(Available data)
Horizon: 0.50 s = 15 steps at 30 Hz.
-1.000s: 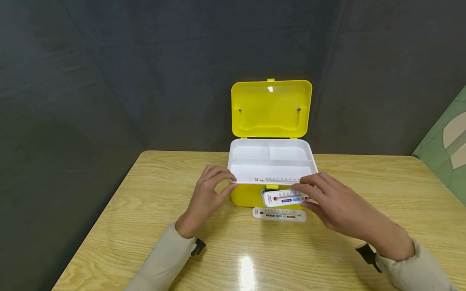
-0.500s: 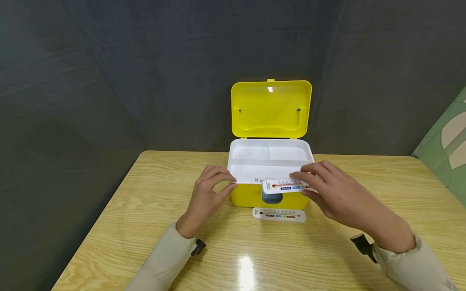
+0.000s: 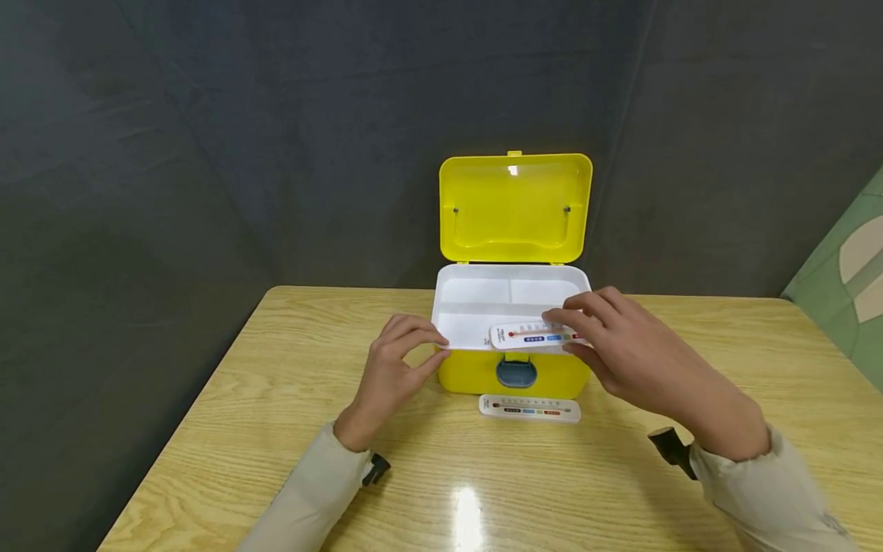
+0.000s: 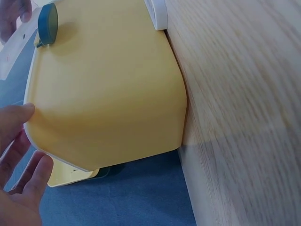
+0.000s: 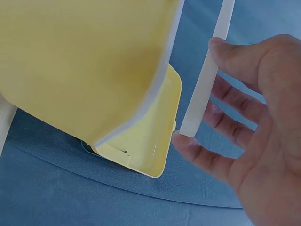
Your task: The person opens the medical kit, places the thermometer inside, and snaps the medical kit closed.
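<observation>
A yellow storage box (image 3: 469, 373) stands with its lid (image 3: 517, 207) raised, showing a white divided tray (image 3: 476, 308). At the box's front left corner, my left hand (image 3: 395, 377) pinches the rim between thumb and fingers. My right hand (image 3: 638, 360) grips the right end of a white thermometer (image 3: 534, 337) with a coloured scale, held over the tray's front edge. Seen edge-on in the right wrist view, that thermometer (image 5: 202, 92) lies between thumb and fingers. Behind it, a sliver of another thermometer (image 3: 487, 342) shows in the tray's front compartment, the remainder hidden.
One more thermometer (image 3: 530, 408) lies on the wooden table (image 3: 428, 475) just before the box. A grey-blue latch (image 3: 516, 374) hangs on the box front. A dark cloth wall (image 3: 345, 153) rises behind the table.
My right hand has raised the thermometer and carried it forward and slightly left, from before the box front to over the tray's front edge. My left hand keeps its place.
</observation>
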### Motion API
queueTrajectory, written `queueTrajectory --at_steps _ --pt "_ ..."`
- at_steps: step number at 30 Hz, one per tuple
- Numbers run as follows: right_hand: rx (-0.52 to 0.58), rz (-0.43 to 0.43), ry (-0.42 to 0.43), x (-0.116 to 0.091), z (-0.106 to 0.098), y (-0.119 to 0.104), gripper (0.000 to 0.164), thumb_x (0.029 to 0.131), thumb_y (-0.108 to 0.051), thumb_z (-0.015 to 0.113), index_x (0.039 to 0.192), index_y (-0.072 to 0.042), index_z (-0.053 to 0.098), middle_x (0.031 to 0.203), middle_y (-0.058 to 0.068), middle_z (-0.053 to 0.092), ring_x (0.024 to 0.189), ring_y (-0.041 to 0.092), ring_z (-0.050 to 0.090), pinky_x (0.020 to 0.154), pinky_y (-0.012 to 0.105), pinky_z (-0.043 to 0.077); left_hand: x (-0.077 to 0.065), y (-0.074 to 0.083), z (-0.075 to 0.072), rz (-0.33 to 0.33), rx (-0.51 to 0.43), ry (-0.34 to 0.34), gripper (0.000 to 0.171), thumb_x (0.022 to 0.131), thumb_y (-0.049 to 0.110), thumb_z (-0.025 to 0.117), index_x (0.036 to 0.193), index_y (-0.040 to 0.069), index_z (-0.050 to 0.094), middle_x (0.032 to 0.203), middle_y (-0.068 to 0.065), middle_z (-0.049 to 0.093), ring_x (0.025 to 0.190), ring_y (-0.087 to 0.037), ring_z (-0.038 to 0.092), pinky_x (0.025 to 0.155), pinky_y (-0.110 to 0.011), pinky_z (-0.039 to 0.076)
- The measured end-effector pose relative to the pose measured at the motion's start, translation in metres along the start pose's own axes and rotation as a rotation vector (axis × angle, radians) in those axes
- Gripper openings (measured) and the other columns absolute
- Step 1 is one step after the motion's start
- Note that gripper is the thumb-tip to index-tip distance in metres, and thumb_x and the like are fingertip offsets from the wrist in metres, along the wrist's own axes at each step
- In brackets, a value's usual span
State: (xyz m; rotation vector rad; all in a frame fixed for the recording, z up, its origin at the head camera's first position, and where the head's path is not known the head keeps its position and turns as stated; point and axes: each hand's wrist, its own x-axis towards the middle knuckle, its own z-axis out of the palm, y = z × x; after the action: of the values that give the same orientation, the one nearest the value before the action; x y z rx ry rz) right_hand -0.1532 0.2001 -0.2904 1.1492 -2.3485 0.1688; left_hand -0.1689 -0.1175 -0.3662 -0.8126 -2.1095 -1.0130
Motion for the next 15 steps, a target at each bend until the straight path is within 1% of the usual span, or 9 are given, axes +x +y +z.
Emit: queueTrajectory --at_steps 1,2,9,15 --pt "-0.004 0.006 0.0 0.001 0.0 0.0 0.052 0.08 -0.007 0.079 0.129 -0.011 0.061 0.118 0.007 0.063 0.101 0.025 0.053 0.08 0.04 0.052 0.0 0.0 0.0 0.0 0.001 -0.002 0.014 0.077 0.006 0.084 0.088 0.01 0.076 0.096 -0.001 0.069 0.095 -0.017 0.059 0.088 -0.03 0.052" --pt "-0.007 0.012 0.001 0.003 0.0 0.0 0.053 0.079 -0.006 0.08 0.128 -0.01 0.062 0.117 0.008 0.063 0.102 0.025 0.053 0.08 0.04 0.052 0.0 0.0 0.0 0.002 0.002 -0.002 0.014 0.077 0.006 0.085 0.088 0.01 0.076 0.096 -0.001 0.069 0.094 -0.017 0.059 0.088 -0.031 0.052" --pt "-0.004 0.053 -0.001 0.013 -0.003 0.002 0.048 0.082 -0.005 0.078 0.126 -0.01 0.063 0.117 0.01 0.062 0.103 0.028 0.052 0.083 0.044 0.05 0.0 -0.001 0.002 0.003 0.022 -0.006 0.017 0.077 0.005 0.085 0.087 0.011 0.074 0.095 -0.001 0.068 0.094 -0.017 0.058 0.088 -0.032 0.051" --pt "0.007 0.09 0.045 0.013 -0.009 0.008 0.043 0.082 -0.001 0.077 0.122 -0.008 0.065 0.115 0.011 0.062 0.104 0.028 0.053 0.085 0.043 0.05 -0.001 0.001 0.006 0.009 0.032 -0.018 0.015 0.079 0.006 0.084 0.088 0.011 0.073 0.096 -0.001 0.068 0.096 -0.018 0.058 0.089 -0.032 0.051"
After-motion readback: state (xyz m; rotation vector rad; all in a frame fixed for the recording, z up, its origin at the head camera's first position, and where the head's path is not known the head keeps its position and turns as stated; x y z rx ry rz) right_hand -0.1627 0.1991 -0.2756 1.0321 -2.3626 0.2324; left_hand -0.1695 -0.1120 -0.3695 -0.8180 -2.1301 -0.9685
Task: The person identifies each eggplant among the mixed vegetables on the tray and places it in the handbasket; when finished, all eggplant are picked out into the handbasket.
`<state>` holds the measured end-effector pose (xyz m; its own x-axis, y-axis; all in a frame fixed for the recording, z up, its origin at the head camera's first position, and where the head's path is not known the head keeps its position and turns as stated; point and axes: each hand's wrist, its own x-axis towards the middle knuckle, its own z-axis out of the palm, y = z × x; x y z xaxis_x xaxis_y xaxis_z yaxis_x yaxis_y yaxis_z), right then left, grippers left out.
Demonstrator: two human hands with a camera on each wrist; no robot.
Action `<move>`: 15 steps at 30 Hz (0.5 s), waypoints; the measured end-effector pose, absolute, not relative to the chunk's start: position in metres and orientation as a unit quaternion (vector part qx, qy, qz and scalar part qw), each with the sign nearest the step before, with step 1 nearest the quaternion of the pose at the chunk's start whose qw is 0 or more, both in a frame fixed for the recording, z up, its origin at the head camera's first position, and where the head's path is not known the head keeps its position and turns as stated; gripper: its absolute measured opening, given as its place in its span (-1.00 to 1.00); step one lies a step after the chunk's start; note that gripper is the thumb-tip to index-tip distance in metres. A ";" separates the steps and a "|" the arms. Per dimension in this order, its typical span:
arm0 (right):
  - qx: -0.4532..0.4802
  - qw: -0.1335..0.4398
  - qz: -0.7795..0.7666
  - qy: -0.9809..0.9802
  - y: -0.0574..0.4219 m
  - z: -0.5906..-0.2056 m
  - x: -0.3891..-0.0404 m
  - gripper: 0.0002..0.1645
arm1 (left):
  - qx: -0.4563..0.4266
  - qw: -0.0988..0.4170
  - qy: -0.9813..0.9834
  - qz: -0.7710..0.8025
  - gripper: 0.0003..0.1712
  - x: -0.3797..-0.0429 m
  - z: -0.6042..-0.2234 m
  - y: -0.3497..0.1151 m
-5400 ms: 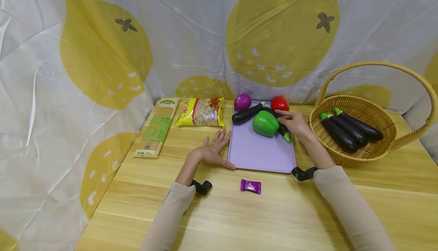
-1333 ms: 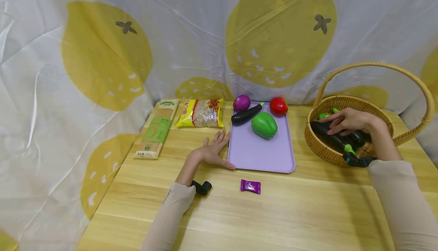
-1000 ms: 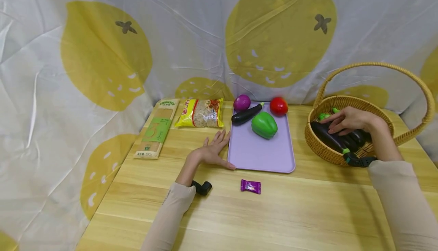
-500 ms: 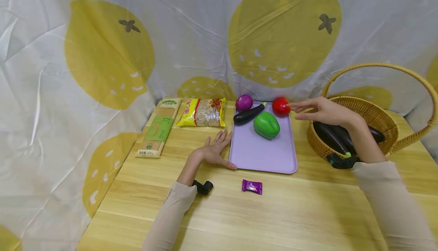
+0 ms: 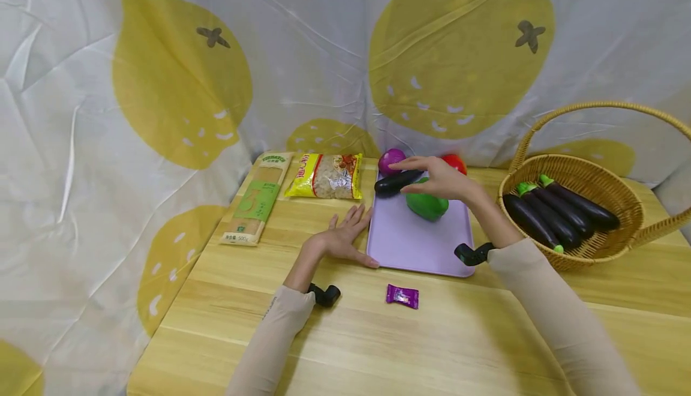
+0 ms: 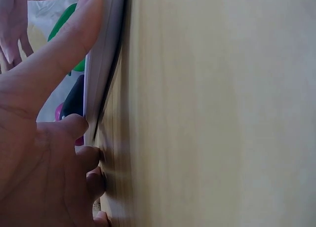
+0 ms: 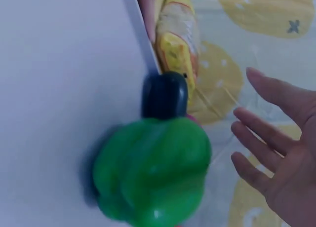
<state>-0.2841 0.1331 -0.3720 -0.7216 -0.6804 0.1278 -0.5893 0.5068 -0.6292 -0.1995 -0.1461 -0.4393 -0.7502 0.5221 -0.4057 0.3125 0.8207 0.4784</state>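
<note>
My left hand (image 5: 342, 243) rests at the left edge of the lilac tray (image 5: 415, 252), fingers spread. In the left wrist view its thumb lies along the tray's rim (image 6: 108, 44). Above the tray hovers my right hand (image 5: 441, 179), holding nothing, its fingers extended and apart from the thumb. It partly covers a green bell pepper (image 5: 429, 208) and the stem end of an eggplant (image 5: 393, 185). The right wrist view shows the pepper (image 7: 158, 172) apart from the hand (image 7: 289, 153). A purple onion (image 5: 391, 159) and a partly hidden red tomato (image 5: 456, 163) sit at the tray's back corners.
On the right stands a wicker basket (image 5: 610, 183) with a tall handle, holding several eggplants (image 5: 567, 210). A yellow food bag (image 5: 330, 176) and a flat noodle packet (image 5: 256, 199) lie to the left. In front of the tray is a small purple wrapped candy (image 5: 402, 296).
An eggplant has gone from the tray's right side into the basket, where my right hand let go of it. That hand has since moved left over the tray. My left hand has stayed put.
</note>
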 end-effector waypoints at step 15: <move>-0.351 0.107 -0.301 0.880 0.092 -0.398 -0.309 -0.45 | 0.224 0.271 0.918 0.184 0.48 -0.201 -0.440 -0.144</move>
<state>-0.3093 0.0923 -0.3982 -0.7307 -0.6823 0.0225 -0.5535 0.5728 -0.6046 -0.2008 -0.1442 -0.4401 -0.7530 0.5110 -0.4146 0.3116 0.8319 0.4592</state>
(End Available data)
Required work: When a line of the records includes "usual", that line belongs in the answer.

Solution to this problem:
- In brackets, a value's usual span
Motion for the next 15 steps, a target at each bend until the straight path is within 1% of the usual span, or 9 are given, axes +x +y +z.

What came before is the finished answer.